Yesterday @scolapasta mentioned "The shoulder separator should not be part of authority but rather the identifier per examples on EZID site" from #898 which seems related. That issue also references http://ezid.cdlib.org/learn/id_concepts

pdurbin on 2 Feb 2017

Thanks for making that connection to #898, @pdurbin. I'll add some comments there.

tdilauro on 2 Feb 2017

FWIW - We have a working fix for using shoulders that don't end in '/' in QDR (and very strangely our internal issue # was 898 also!). I didn't send it at the time since I left the hardcoding that assumes '/' is the doiSeparator (so it's only a partial fix that doesn't address other separators). It works with the sequential number and random string identifiers and is backward compatible in that existing identifiers (of the form 10.5072/FK2/ABCDEF) remain stored as is (with the shoulder as part of the authority) while ones without a final slash separate the authority and shoulder (which is stored as part of the identifier field - 10.5072 and FK2ABCDEF) in the DB. A new DoiShoulder key allows you to set the shoulder.
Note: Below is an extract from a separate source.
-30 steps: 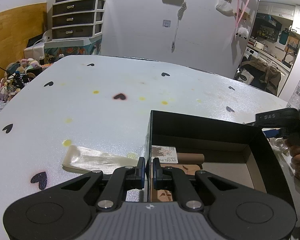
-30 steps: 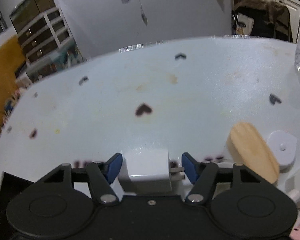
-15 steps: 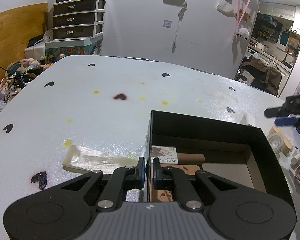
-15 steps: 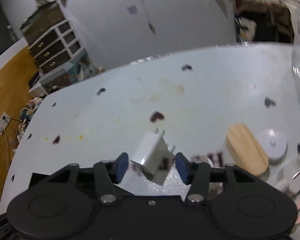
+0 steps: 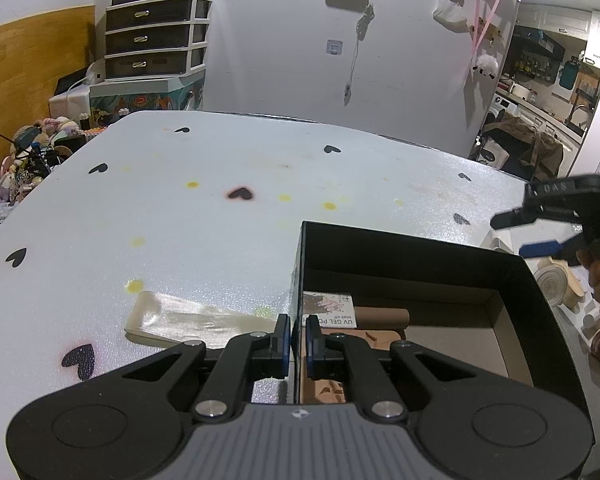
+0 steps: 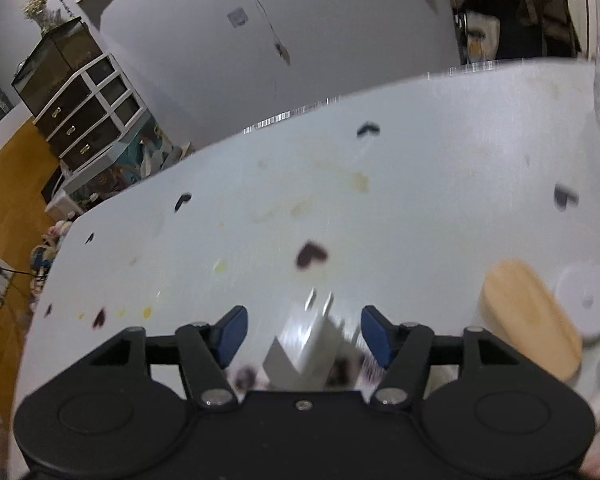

If a PR is useful, let me know. (We weren't upgrading from 3.x but I think a DB update could migrate old DOIs if that's still useful).

qqmyers on 26 Apr 2018

👍1

@qqmyers yes, please make a pull request so we can debate the approach, at least. Thanks!

pdurbin on 26 Apr 2018

Sending over to @scolapasta based on a brief discussion

djbrooke on 26 Apr 2018

@qqmyers thanks for the PR and I think it's a good start to the solution, which is what #898 is all about (or at least, evolved into). That solution being that the shoulder should be stored as part of the identifier always (with our without a separator).

While we normally do favor small batches, in this case I worry that will make migration instructions challenging when we do get the complete fix for #898, since this would create a schism in installations, some with shoulders stored as part of the authority, some with shoulders stored as part of the identifier (and possibly some with both! if they changed their structure at some point)

I'm willing to be convinced otherwise, but until then I lean not testing / merging this PR.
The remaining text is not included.